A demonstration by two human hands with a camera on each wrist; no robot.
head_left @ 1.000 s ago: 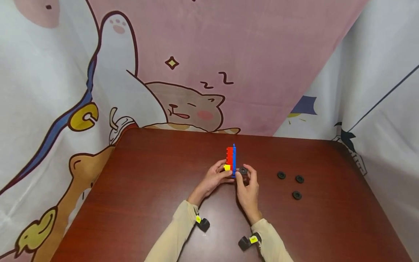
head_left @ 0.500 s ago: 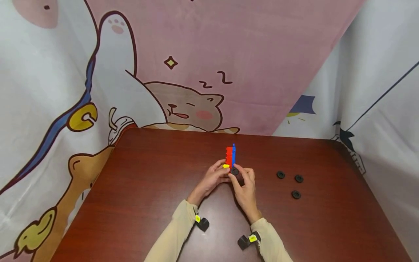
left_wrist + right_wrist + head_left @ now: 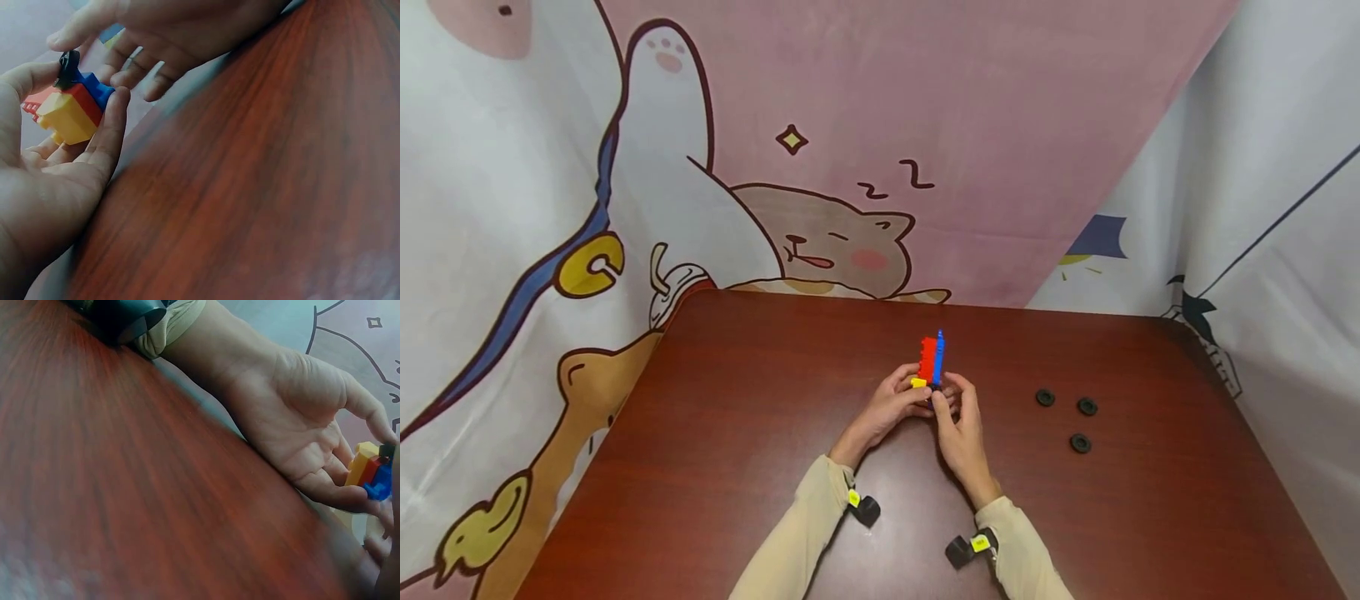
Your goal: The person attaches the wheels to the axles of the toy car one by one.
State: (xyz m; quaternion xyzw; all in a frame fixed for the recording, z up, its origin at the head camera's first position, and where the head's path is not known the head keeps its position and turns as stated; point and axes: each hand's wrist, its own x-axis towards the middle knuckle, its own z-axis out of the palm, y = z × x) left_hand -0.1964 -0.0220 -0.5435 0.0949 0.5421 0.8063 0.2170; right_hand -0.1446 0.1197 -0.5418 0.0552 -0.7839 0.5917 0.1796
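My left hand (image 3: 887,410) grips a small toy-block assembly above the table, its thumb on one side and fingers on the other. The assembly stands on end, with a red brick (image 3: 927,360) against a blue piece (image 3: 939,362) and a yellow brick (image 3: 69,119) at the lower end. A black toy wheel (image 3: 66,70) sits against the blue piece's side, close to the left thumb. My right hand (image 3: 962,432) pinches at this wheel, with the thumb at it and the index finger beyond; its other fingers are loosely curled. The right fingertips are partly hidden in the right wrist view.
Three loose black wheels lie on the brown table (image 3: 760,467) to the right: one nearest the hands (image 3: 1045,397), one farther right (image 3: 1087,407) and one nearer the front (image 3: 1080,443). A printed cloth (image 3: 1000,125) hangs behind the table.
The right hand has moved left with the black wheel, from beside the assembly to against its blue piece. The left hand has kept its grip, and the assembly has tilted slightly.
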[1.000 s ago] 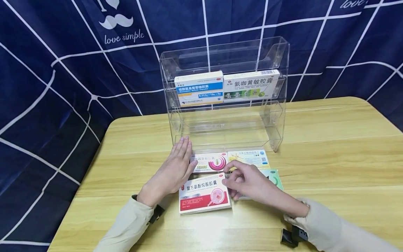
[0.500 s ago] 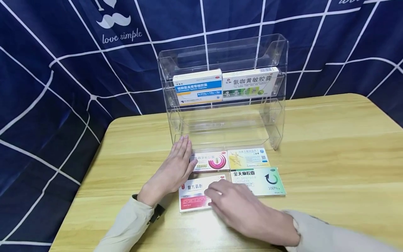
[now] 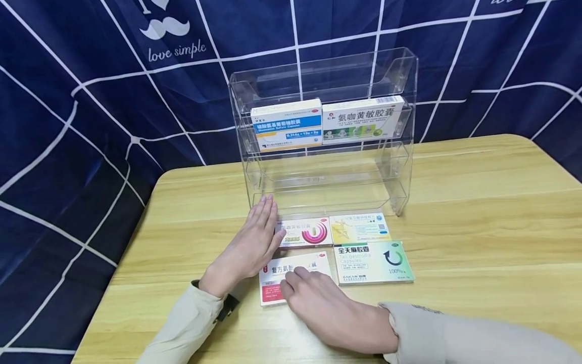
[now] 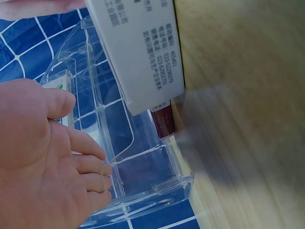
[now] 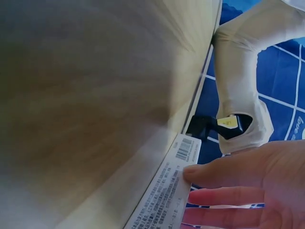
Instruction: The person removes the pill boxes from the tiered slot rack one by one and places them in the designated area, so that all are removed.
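My left hand (image 3: 243, 250) lies with straight fingers beside the left ends of the nearer medicine boxes, its fingertips at the lower left corner of the clear rack (image 3: 327, 199). The red-and-white medicine box (image 3: 272, 290) lies flat at the front left. My right hand (image 3: 327, 308) bends over this box, its fingers on the top and covering much of the label. In the right wrist view the thumb presses the box's white side (image 5: 167, 191). Behind it lies a white box with pink rings (image 3: 302, 232), close to my left thumb.
A yellow-and-white box (image 3: 359, 227) and a green-and-white box (image 3: 375, 263) lie to the right on the wooden table (image 3: 477, 227). Higher in the rack stand a blue-and-white box (image 3: 286, 126) and a white-and-green box (image 3: 362, 120). A dark blue checked curtain (image 3: 341, 30) hangs behind.
My right hand has moved from the right edge of the red-and-white box to its near side, uncovering the green-and-white box. My left hand has stayed in place.
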Motion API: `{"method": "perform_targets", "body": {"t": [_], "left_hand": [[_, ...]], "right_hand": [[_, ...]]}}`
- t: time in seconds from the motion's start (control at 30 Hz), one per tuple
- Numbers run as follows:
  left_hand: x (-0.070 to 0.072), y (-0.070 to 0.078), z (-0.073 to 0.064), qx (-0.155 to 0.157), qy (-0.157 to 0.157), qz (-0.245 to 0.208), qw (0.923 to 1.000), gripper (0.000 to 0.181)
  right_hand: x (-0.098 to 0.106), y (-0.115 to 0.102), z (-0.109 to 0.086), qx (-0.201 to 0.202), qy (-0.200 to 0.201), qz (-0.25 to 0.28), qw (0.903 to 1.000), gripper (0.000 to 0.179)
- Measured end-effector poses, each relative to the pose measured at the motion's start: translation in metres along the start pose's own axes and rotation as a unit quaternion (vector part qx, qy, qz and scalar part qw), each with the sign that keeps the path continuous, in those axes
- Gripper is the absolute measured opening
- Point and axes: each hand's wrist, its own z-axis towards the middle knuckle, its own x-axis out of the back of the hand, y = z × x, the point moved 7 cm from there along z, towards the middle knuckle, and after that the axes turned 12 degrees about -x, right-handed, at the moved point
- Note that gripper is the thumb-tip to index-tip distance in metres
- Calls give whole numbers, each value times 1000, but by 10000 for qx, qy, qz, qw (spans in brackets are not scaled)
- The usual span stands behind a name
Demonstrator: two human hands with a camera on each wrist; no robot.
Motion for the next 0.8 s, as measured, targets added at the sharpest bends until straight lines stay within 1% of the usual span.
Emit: {"method": "perform_targets", "body": {"t": [0.17, 0.33, 0.43, 0.53, 0.67, 0.8], "left_hand": [[0, 0, 0, -25, 16, 2, 10000, 62], [1, 1, 0, 2, -29, -30, 10000, 62], [1, 1, 0, -7, -16, -23, 10000, 61], [1, 1, -1, -21, -4, -30, 10000, 61], [1, 1, -1, -34, 18, -40, 10000, 62], [2, 2, 0, -48, 85, -41, 9999, 61]], "right_hand": [[-5, 3, 3, -200, -150, -255, 9994, 19], [-8, 5, 4, -392, -224, -317, 9985, 19], [-8, 6, 5, -473, -128, -448, 9978, 13], [-8, 6, 7, -585, 76, -655, 9961, 7], [-7, 5, 10, -769, 322, -817, 9932, 5], [-7, 3, 11, -924, 491, -1097, 9884, 3]]}}
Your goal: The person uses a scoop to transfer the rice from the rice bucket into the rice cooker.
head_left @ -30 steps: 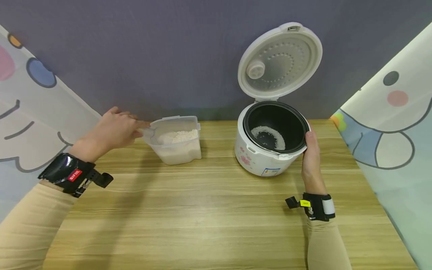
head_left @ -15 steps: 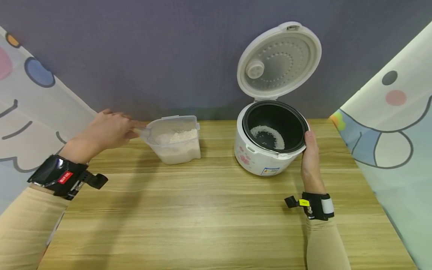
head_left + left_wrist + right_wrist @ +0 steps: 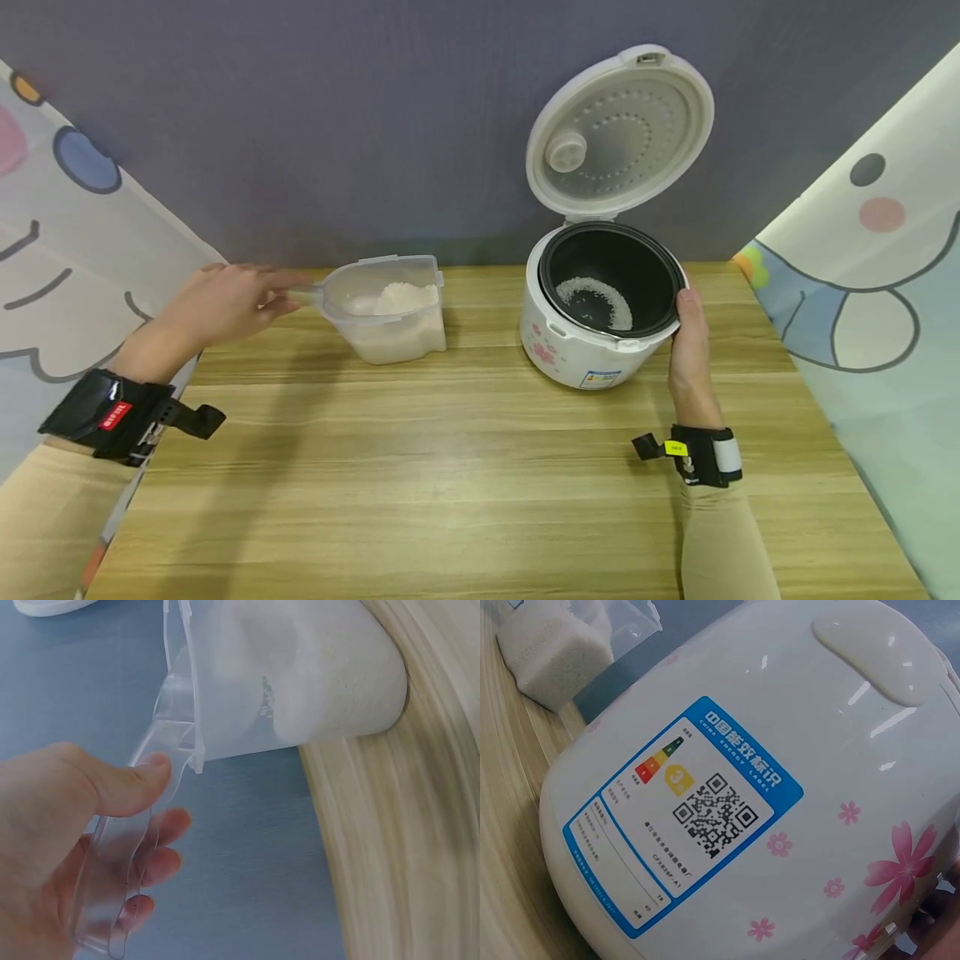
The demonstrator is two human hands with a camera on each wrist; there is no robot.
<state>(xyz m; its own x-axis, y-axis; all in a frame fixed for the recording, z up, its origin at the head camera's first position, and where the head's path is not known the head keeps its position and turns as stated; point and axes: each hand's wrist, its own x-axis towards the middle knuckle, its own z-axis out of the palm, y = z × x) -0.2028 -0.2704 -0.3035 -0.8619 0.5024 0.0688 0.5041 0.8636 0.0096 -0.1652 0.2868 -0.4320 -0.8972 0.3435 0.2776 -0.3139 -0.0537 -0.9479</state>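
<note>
My left hand point(image 3: 225, 302) holds a long clear plastic handle point(image 3: 112, 855), thumb on top and fingers curled below. The handle meets the left rim of a translucent plastic container point(image 3: 397, 342), partly filled with white rice point(image 3: 405, 298) heaped toward its right end. A white rice cooker point(image 3: 543, 350) with pink flowers stands to the right, its lid point(image 3: 637, 137) raised. Inside, the black inner pot point(image 3: 637, 258) has a crescent of rice on its bottom. My right hand point(image 3: 692, 358) grips the cooker's right side, thumb at the rim; its other fingers are mostly hidden.
Container and cooker stand on a wood-grain table point(image 3: 465, 483), near its back edge. A dark grey panel point(image 3: 300, 125) rises behind, and cartoon-printed panels point(image 3: 885, 275) flank both sides. An energy label point(image 3: 682, 817) is on the cooker.
My left hand has moved left, away from the container's rim, along the handle. The rice in the container now forms a smoother mound on the right. My right hand and the cooker stay put.
</note>
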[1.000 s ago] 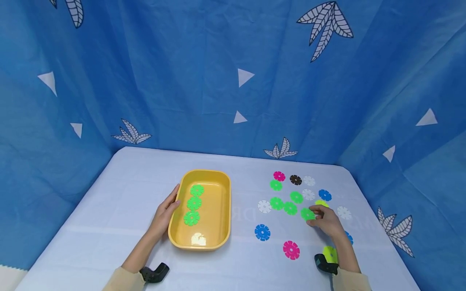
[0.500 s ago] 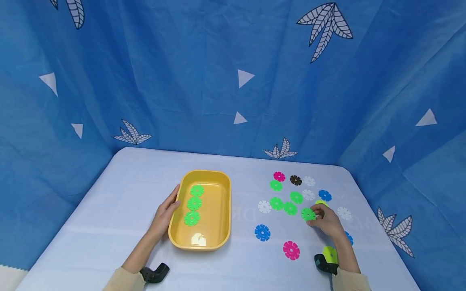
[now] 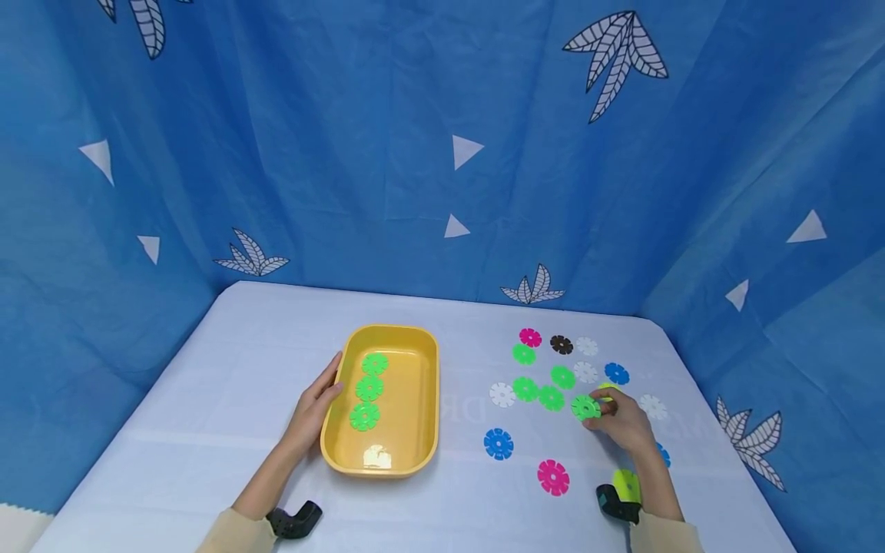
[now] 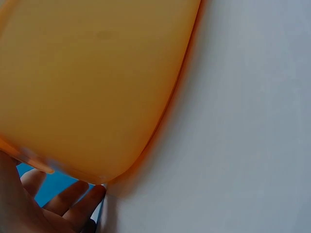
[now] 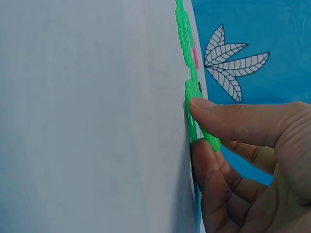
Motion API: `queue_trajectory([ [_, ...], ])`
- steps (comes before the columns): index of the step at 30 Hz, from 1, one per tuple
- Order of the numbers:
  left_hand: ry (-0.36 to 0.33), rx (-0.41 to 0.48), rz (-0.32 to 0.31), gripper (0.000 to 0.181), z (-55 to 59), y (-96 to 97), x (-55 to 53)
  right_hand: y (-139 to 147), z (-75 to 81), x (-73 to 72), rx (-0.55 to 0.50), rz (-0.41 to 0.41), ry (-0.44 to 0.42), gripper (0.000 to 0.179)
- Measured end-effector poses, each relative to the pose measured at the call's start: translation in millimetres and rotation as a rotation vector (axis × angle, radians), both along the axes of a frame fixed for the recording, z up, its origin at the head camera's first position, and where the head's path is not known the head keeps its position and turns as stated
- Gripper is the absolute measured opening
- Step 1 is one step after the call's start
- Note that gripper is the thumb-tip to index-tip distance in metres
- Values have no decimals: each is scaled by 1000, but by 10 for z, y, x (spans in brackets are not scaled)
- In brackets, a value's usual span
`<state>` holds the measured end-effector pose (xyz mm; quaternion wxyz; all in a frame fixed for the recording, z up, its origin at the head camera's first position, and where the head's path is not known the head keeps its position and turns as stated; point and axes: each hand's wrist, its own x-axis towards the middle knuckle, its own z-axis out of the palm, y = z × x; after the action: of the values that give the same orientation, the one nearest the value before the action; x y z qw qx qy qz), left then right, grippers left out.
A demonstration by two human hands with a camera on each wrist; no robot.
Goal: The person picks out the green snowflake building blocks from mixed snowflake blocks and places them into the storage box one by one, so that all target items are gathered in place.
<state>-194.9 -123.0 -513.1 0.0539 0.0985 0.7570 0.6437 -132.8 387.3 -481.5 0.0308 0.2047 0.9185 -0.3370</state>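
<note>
A yellow tray [image 3: 438, 399] stands on the table, with several flat, notched green discs [image 3: 369, 388] in a row along its left side. My left hand [image 3: 314, 407] holds its left side, thumb at the rim and fingers against the outer wall; the left wrist view shows the fingertips [image 4: 95, 194] right at the plastic. On the right, my right hand [image 3: 622, 418] pinches a green notched disc [image 3: 584, 407] between thumb and fingers. Seen from the right wrist, this disc [image 5: 192, 90] is tilted, close over the white tabletop, and the thumb hides part of it.
More notched discs lie scattered on the right of the table: green [image 3: 551, 398], blue [image 3: 498, 444], pink [image 3: 553, 477], white [image 3: 502, 394] and dark brown [image 3: 561, 344]. A yellow-green piece [image 3: 626, 485] lies beside the right wrist. A blue curtain [image 3: 387, 153] borders the table.
The right fingers have tucked in behind the green disc, and more of its face now shows. My left hand and the tray have stayed in place.
</note>
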Motion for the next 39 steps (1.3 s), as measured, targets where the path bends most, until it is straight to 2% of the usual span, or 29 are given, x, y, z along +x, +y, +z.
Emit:
queue_trajectory([
  [4,-6,5,1,54,9,6,16,12,11,26,-53,-46,3,55],
  [12,-6,0,-1,55,-18,9,3,66,41,50,-301,-122,12,53],
  [16,-8,10,-5,55,-18,9,-4,61,111,70,-345,-136,25,54],
  [26,-4,8,-2,54,32,7,13,-140,300,43,-368,-21,83,53],
  [33,-3,16,-8,54,-1,8,3,-529,373,-60,-388,29,103,51],
  [39,-6,15,-6,54,-8,4,4,-885,443,-177,-462,101,139,47],
])
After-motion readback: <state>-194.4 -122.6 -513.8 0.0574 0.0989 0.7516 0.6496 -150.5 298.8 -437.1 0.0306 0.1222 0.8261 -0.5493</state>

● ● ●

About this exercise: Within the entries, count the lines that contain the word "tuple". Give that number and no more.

Response: 2